→ **AIM OF THE TASK**: Write out the entries below exactly, starting at the first line and stopping after the line that contains "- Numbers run"; skip all pictures.

(DATASET CONTENT Opens)

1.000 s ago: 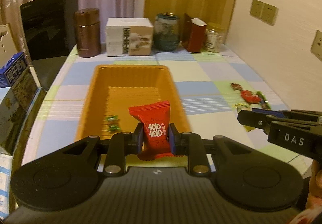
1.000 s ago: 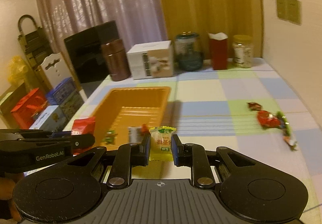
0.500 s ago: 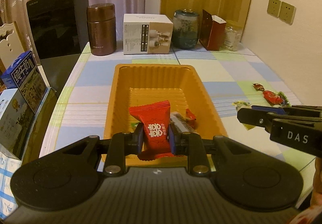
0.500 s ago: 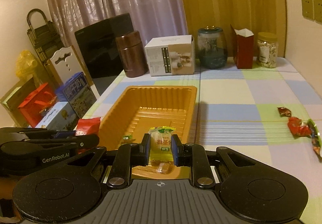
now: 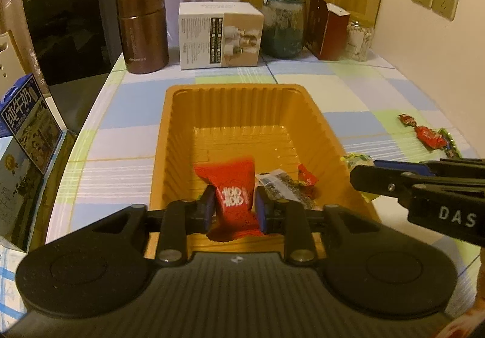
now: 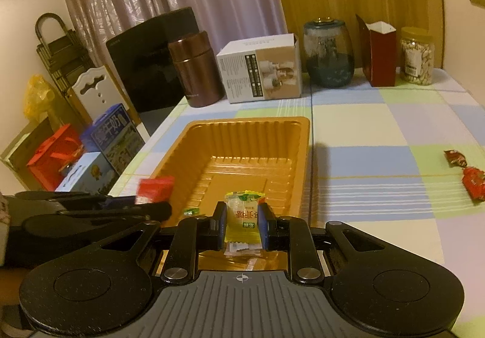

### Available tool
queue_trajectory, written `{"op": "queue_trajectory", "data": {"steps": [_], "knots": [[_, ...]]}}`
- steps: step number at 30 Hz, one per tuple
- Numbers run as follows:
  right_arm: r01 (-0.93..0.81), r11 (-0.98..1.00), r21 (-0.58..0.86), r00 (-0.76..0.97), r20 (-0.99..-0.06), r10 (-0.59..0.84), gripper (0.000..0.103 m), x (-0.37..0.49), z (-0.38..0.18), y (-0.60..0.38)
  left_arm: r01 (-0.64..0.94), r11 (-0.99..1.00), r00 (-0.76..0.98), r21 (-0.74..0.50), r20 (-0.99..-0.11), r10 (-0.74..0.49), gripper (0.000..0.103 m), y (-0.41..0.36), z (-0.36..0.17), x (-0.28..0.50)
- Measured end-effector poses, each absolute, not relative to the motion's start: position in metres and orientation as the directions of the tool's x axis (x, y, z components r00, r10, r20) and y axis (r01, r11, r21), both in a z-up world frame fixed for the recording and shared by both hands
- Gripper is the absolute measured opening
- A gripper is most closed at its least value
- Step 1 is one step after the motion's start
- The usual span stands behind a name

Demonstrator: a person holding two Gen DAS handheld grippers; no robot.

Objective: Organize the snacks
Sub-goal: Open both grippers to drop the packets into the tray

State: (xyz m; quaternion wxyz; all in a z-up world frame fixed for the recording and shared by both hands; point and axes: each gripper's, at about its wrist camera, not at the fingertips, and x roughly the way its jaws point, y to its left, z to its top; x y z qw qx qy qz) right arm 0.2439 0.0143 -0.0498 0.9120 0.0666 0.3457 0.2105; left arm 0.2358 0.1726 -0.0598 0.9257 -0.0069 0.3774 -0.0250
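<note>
An orange tray (image 5: 233, 89) (image 6: 251, 121) lies on the checked cloth. My left gripper (image 5: 235, 207) hangs over the tray's near end and its jaws are opening. The red snack packet (image 5: 233, 186) sits blurred and tilted between the pads, slipping loose. Beside it in the tray lie a grey wrapper (image 5: 282, 183), a small red candy (image 5: 307, 178) and a green candy (image 6: 191, 211). My right gripper (image 6: 244, 228) is shut on a yellow-green packet (image 6: 244, 213) above the tray's near right corner. In the left wrist view the right gripper (image 5: 363, 177) shows side-on at the right.
Loose wrapped candies (image 5: 430, 137) (image 6: 473, 183) lie on the cloth at the right, near the wall. A brown canister (image 5: 142, 31), a white box (image 5: 218, 34), a glass jar (image 5: 283, 28), a red box (image 5: 327, 31) and a nut jar (image 6: 416, 57) line the back. Milk cartons (image 5: 27, 122) stand left of the table.
Both grippers came forward and down over the tray's near end. The left jaws have widened and the red packet has tilted between them. The right grip is unchanged.
</note>
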Motion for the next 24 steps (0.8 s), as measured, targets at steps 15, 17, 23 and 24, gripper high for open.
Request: {"op": "queue_trajectory", "data": {"steps": [15,17,23,24], "knots": [[-0.348,0.884,0.312,0.649,-0.6,0.467,0.022,0.249,-0.06,0.021,-0.026,0.999,0.731,-0.035,-0.682,-0.005,0.043,0.197,-0.057,0.212],[-0.357,0.869,0.342,0.647,-0.58,0.495,0.024,0.25,-0.059,0.021,-0.03,0.999,0.733,-0.034,-0.68,-0.001,0.045,0.199,-0.056,0.21],[-0.345,0.863,0.369,0.68,-0.535,0.501,0.062,0.244,-0.05,0.011,-0.044,0.999,0.744,-0.027,-0.668,0.015,0.059,0.198,-0.048,0.199],[-0.335,0.868,0.367,0.688,-0.534,0.491,0.062,0.242,-0.049,0.006,-0.045,0.999,0.745,-0.03,-0.666,0.013,0.062,0.197,-0.047,0.197]]}}
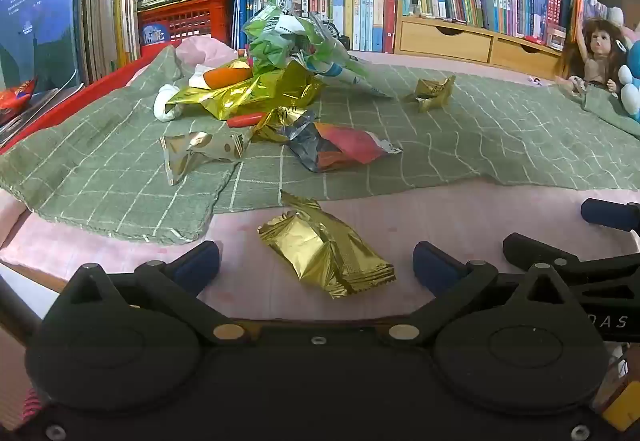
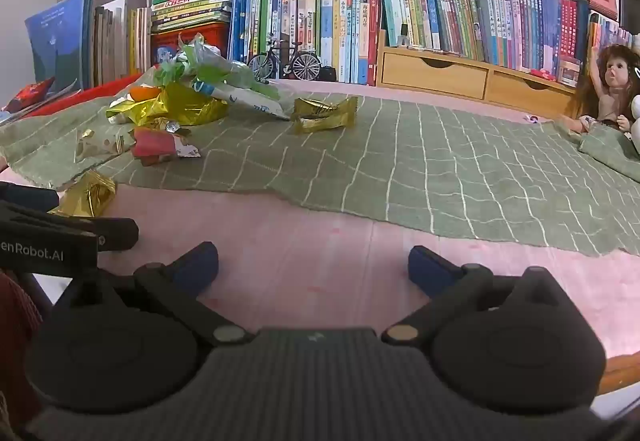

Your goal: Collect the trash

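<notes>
Wrapper [image 1: 326,255] lies between open left tongs [image 1: 316,265], untouched.

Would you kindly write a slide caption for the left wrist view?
Open left gripper hovers over a gold wrapper on the pink cover, more wrappers piled on the green cloth beyond.

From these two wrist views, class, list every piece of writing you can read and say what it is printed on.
"enRobot.AI": cut off at the picture's edge, on the left gripper's body.
"D A S": on the right gripper's body, partly cut off.
Book spines, stacked books and snack wrappers: printing too small or blurred to read.
</notes>
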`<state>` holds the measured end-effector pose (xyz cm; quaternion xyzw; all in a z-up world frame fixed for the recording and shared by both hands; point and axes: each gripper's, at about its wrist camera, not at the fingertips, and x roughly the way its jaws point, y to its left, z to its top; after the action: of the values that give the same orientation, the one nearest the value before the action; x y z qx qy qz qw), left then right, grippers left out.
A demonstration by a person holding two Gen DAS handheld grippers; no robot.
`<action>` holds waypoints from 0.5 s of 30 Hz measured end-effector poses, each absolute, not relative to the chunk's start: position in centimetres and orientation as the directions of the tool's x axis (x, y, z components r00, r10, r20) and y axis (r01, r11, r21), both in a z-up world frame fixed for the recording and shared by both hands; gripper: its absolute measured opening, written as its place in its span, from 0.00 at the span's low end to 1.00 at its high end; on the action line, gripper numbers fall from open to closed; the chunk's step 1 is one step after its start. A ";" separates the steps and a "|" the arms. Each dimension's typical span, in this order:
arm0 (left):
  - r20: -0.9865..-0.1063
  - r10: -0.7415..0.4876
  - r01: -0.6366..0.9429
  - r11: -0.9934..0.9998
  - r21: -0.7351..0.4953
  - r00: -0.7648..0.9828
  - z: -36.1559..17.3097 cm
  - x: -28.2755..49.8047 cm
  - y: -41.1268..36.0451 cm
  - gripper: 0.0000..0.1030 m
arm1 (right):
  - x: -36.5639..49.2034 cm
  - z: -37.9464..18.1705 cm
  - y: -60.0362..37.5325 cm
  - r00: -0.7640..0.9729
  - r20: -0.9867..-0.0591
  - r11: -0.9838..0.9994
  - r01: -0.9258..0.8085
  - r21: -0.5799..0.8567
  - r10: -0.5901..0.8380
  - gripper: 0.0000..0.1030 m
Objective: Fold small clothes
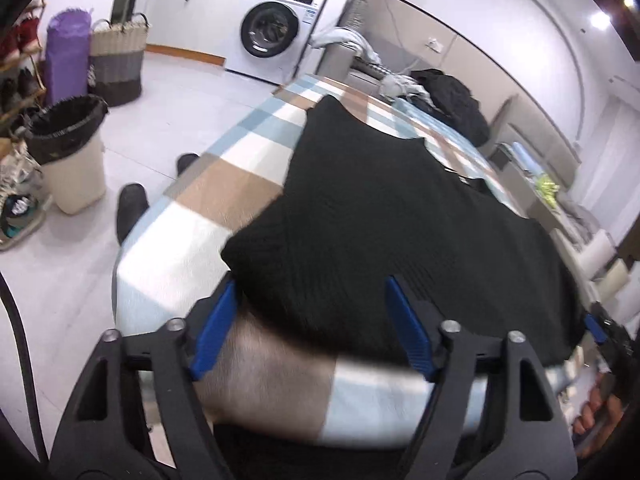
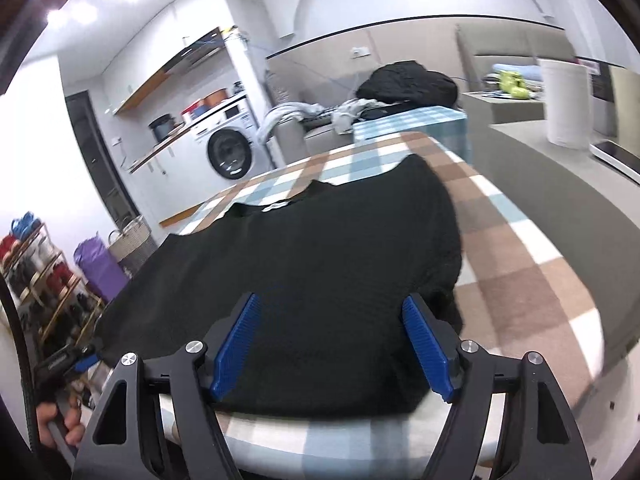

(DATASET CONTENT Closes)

→ **RESPONSE TO THE TASK**:
1.000 s ago: 
1.000 s ago: 
0.500 s ago: 
0.500 s ago: 
now: 
now: 

### Available tool
queue_trajectory, written `{"op": "queue_trajectory", "data": {"steps": [_], "knots": [[_, ...]]}}`
- steps: step number at 30 Hz, one per tuple
- Numbers run as follows:

There is no more output to give.